TASK TO COMPLETE - Beginning at the line that contains "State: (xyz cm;", transcribe the remaining lines of the listing exactly; include the final line and omit everything before.

Content starts

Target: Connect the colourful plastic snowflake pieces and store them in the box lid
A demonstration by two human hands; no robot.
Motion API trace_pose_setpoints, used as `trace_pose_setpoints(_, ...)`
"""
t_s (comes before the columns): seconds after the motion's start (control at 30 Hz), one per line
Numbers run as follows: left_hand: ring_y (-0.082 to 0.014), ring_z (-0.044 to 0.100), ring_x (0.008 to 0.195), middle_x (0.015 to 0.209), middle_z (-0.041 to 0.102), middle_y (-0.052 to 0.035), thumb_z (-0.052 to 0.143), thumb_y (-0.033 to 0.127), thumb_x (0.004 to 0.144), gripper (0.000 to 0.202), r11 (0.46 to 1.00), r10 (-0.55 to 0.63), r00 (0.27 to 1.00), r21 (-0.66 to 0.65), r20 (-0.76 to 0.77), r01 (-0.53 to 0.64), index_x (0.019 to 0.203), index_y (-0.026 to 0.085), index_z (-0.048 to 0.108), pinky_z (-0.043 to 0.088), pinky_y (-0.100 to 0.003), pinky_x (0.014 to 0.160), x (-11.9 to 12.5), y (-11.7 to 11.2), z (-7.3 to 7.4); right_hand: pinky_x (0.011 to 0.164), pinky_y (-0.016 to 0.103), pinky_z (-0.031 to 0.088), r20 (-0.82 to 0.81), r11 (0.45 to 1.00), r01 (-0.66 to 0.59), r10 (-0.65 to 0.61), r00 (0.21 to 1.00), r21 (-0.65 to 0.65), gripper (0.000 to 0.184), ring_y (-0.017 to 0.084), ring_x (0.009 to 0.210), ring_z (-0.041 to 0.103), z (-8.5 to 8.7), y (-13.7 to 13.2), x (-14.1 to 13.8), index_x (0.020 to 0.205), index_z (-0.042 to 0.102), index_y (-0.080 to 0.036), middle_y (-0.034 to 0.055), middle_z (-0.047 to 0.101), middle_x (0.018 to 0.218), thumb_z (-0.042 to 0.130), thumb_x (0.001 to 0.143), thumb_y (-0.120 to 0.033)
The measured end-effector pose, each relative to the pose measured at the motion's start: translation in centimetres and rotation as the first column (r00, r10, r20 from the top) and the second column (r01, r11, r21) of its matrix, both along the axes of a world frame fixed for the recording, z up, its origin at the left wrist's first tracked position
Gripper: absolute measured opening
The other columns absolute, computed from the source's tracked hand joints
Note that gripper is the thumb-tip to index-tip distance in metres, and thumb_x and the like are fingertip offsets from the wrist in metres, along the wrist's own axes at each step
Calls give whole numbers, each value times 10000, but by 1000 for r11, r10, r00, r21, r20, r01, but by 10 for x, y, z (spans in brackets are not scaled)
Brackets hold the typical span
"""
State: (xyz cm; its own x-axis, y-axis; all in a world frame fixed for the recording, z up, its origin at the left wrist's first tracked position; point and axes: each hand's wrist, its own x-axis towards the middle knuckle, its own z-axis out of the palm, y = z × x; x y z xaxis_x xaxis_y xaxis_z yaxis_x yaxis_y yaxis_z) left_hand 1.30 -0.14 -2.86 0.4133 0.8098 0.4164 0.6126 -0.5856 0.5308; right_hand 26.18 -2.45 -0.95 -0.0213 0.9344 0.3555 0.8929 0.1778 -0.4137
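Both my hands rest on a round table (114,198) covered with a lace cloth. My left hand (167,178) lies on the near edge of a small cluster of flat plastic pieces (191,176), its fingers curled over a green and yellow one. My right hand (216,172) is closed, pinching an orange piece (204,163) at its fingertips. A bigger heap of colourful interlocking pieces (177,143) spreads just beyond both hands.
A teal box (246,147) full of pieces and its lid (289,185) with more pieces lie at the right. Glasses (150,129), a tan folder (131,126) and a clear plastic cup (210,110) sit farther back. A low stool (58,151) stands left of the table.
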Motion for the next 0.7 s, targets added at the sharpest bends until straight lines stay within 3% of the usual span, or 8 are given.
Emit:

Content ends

ANSWER TO THE EXERCISE -
State: (xyz cm; its own x-axis, y-axis; all in a world frame fixed for the recording, z up, its origin at the left wrist's first tracked position; point and axes: each hand's wrist, its own x-axis towards the middle knuckle, its own z-axis out of the palm, y = z × x; x y z xaxis_x xaxis_y xaxis_z yaxis_x yaxis_y yaxis_z) left_hand 1.30 -0.14 -2.86 0.4133 0.8098 0.4164 0.6126 -0.5856 0.5308; right_hand 26.18 -2.45 -0.95 -0.0213 0.9344 0.3555 0.8929 0.1778 -0.4137
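Both my hands rest on a round table (114,198) covered with a lace cloth. My left hand (167,178) lies on the near edge of a small cluster of flat plastic pieces (191,176), its fingers curled over a green and yellow one. My right hand (216,172) is closed, pinching an orange piece (204,163) at its fingertips. A bigger heap of colourful interlocking pieces (177,143) spreads just beyond both hands.
A teal box (246,147) full of pieces and its lid (289,185) with more pieces lie at the right. Glasses (150,129), a tan folder (131,126) and a clear plastic cup (210,110) sit farther back. A low stool (58,151) stands left of the table.
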Motion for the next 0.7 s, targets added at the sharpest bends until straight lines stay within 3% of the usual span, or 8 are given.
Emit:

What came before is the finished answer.